这一次,顾清前来,肯定也有这方面的原因。
还真是荣幸,沈浊心想。
“哦,对了,”顾清手指在桌面一敲,转过头来,“探子说你现在住在敌营里,那太危险了,你就不要回去了,老实呆在这儿,我安排人送你回去。”
“不用了,这件事上将军不必费心。”沈浊摇头说罢,随即想到顾清的目的,又加了句,“我暂时还能护好自己的性命。”
沈浊看了眼外面的天色,已经不早了,便无意再聊:“将军,那两位跟在我后面的士兵呢?”
“你要走?现在?”顾清看了眼已经暗下去的天色,道,“你今天应该吓得不轻,就在这歇一夜吧,明天我安排人护送你。”
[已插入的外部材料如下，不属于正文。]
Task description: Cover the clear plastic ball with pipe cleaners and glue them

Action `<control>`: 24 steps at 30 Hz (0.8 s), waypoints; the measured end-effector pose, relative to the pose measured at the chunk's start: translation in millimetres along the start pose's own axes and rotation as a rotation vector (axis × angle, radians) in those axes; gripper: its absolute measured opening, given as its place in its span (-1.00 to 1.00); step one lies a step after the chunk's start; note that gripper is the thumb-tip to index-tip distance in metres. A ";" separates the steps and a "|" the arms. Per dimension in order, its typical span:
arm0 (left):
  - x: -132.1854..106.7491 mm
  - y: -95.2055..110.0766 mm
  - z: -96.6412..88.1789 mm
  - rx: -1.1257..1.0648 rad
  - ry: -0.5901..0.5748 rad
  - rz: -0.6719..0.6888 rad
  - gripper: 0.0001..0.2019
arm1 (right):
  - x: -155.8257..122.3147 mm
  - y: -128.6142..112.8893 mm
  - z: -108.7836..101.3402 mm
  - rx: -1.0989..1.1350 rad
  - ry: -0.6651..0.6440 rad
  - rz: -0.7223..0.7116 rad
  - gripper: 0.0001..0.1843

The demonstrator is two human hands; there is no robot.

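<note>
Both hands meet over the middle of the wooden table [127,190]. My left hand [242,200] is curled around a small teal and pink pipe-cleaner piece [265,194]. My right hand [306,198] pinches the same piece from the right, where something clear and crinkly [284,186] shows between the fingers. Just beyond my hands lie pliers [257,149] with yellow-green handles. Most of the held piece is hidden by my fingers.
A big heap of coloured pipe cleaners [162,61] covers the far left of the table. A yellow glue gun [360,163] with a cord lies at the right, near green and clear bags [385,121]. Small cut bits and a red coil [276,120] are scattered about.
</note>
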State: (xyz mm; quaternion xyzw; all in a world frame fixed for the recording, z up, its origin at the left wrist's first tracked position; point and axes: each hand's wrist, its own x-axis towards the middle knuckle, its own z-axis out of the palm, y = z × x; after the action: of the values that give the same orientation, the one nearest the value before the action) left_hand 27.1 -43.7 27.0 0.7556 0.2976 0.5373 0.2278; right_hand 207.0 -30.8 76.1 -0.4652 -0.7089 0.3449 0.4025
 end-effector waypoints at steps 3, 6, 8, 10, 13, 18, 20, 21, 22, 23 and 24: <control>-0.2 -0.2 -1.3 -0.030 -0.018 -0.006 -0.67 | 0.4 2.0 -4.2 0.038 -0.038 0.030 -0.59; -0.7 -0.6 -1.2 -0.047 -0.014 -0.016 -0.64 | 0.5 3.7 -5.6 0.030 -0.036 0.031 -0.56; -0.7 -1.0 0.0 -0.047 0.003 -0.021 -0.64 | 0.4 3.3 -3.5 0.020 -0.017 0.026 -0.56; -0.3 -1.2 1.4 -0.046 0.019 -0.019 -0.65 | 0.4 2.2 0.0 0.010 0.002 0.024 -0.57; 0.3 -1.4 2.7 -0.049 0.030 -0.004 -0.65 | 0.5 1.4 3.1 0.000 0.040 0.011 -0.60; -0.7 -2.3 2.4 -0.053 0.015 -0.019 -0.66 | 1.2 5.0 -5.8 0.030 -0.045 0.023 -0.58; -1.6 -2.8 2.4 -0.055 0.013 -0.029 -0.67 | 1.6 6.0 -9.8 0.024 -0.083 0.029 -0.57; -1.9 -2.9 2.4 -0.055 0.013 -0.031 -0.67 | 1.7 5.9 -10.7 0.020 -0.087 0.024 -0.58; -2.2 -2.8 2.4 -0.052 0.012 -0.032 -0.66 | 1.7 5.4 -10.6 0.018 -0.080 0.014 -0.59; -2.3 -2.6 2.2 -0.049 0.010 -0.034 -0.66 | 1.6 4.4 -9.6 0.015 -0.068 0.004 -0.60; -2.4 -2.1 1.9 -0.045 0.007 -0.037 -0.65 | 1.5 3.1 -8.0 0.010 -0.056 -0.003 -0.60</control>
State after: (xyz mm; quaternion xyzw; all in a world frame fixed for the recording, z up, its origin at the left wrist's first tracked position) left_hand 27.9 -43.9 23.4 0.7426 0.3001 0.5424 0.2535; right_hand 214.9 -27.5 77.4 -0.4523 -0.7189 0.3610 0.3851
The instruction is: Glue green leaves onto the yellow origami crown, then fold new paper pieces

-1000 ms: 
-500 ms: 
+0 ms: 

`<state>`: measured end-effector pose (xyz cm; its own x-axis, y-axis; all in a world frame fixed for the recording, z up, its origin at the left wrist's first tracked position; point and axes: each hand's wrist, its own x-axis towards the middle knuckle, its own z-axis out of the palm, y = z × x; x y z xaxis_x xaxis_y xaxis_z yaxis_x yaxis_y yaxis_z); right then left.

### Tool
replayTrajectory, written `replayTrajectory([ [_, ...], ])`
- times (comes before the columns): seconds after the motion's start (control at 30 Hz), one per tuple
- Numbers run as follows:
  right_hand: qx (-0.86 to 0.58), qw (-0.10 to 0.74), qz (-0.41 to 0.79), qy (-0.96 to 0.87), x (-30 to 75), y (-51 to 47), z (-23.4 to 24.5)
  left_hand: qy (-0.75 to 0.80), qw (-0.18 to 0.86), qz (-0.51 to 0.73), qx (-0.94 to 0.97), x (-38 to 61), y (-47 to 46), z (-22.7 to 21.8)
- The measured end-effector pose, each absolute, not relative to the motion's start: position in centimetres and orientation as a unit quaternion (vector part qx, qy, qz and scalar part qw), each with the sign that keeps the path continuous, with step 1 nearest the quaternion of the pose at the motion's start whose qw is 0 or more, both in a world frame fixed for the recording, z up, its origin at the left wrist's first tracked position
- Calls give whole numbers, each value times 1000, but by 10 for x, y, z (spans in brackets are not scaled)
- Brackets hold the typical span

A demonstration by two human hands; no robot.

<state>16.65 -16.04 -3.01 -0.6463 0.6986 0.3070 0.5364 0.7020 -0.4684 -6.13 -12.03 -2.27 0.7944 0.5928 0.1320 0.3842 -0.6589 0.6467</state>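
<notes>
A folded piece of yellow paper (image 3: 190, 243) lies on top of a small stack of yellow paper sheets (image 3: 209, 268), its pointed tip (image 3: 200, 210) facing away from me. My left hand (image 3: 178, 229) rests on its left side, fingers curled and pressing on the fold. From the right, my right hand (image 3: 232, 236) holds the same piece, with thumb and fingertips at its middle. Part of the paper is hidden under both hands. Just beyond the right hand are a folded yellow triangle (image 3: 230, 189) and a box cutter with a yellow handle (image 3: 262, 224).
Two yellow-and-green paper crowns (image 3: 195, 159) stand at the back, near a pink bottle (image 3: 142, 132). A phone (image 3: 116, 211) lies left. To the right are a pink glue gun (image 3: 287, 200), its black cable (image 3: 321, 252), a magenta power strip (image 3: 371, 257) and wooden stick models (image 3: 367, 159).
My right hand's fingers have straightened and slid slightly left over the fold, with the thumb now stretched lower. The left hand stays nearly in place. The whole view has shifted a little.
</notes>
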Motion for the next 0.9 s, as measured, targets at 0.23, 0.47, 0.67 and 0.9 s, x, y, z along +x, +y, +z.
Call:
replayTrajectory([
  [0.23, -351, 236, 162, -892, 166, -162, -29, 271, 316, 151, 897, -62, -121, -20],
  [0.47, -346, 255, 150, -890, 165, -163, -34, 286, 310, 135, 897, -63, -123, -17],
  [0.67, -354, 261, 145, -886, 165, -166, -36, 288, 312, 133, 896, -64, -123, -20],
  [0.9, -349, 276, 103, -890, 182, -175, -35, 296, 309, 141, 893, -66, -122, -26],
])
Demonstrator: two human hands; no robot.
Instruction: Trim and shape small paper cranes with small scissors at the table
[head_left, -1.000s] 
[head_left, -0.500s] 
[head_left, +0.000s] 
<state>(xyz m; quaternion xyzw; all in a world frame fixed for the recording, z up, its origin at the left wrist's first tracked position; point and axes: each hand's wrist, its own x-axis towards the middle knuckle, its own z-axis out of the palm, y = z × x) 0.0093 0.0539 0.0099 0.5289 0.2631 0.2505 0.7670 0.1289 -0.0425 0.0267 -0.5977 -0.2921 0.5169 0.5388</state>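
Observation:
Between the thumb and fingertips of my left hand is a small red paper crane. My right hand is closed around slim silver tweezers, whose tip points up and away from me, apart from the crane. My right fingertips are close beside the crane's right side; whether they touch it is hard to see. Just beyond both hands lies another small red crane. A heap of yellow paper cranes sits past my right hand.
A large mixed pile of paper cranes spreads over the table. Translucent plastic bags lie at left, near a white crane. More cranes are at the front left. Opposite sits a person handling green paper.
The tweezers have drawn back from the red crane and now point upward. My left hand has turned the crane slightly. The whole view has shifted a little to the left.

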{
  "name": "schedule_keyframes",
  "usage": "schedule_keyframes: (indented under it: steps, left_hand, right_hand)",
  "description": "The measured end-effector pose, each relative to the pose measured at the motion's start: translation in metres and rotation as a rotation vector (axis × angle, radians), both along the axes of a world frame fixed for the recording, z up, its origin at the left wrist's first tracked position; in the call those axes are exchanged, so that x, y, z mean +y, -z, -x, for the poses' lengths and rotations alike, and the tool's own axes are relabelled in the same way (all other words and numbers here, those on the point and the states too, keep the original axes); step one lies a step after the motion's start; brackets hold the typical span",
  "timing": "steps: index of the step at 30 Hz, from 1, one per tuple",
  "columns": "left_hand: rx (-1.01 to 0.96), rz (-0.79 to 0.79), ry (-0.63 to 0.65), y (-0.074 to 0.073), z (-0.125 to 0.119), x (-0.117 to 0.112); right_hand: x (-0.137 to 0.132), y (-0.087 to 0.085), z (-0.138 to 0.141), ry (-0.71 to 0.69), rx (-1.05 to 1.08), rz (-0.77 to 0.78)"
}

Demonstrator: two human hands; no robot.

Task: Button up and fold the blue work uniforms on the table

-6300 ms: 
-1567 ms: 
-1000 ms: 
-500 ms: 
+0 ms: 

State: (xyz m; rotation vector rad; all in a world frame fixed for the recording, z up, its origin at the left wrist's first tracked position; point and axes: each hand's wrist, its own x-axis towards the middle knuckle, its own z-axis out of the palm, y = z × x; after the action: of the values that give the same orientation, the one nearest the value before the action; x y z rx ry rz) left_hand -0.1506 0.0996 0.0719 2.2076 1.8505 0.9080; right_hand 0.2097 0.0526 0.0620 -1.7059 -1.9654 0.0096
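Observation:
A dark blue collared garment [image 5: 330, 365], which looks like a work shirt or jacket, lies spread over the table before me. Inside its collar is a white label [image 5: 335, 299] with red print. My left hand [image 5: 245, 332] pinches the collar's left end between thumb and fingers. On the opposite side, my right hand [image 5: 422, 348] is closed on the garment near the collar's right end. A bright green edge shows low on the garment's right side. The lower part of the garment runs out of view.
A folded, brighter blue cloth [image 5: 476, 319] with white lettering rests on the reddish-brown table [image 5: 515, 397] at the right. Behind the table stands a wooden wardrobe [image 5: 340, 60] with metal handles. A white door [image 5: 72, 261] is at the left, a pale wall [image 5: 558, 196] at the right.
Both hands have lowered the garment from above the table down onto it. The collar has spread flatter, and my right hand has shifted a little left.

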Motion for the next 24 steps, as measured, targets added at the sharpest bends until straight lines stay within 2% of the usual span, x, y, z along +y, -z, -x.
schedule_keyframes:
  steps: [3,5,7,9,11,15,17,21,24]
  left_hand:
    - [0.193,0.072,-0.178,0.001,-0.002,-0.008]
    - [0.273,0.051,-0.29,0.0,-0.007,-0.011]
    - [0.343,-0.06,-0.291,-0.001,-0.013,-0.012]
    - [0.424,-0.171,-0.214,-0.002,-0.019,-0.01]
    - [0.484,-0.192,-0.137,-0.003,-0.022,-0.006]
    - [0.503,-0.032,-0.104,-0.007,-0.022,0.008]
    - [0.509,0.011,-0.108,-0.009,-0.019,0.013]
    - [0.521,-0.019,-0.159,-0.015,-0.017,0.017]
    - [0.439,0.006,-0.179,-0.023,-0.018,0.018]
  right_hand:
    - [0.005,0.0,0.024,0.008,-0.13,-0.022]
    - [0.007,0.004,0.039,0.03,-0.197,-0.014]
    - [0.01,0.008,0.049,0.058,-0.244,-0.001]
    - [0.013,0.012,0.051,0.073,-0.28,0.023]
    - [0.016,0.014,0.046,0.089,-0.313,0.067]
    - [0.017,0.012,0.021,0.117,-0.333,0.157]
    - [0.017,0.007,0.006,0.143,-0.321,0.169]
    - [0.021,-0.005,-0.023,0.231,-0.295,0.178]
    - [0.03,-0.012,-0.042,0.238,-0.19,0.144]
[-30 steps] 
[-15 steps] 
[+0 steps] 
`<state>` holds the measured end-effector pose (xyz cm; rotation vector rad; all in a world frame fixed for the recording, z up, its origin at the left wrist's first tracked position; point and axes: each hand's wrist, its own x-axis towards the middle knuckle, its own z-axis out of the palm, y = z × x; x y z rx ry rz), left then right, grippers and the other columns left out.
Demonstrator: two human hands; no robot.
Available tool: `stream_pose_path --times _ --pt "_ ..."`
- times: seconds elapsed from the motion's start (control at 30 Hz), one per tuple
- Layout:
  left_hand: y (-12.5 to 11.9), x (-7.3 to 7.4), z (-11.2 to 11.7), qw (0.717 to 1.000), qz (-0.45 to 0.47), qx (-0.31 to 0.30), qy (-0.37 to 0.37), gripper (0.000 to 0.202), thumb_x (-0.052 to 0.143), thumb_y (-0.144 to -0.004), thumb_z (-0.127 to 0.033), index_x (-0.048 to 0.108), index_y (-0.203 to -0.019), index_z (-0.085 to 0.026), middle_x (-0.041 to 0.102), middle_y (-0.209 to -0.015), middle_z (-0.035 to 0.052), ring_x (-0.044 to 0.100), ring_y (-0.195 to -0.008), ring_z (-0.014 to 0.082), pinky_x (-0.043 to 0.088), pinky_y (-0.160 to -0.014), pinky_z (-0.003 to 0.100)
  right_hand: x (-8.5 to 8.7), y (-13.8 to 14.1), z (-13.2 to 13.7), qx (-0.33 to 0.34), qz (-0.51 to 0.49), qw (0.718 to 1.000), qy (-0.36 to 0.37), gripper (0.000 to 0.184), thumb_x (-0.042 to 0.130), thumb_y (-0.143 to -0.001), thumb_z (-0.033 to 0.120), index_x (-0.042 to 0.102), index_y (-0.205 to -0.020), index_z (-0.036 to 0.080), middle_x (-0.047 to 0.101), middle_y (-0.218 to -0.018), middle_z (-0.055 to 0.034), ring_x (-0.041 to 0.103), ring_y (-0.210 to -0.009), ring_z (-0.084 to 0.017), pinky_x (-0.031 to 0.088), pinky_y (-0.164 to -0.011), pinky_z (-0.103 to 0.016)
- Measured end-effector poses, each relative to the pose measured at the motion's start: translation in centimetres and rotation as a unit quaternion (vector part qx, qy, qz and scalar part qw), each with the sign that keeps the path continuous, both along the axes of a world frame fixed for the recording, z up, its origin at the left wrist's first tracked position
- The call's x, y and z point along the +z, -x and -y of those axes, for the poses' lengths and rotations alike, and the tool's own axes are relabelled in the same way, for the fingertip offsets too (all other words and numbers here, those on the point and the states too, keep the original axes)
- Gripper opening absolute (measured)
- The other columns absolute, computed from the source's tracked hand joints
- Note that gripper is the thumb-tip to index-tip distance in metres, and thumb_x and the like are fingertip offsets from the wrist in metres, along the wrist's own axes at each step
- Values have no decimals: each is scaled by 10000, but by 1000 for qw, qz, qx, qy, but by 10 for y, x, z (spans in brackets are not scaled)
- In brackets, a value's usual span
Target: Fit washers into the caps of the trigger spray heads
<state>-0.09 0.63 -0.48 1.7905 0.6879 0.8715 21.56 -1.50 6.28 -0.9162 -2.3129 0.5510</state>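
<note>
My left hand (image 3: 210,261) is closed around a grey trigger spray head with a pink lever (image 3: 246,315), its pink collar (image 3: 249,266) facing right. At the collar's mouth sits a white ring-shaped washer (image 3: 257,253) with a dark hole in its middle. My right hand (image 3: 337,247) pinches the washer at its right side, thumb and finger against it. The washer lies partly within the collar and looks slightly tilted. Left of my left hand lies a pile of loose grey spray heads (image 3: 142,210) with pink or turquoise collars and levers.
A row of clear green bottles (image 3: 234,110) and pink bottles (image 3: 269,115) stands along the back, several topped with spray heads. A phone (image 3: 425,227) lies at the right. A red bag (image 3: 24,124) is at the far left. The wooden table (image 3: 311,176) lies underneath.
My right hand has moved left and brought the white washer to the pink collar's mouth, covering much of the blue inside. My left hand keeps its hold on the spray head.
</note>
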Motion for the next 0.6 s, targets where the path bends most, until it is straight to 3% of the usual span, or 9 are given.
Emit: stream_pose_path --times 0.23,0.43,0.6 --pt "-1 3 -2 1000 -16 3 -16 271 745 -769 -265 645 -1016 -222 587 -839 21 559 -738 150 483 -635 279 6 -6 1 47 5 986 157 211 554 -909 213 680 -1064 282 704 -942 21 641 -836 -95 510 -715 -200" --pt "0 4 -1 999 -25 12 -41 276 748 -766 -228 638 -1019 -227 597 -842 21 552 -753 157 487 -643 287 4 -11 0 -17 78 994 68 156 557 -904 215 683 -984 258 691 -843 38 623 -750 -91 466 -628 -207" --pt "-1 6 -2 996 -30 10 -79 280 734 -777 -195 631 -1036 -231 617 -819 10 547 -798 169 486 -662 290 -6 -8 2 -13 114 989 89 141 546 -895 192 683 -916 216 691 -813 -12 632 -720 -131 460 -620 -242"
沈浊挤出个浅笑挂在脸上:“将军还说呢,也不知道是谁没由来地就要绑架人。”
“那不是想给你个教训,谁让你什么事都不和我说。”顾清挠了下头,不好意思道。
“行吧,”沈浊不想再讨论下去,兀自换了话题,“我就不打扰将军了,将军就把那两个人的情况告诉我吧。”
“就是吸了点蒙汗药,药效估计得持续到明天早上了。你就真的不能明天再走吗,今天太晚了,明天我好安排人保护你。”
顾清真心实意,但沈浊自知道自己被救的原因开始,就开始抗拒“保护”这两个字眼,眼下听顾清一说,心情顿时垮了下去,只是面上还保持着镇定。
前世修炼出来的水平不想竟在这个时候排上了用场,沈浊心累,不想再周旋,留下明天再来领人的话,起身离开。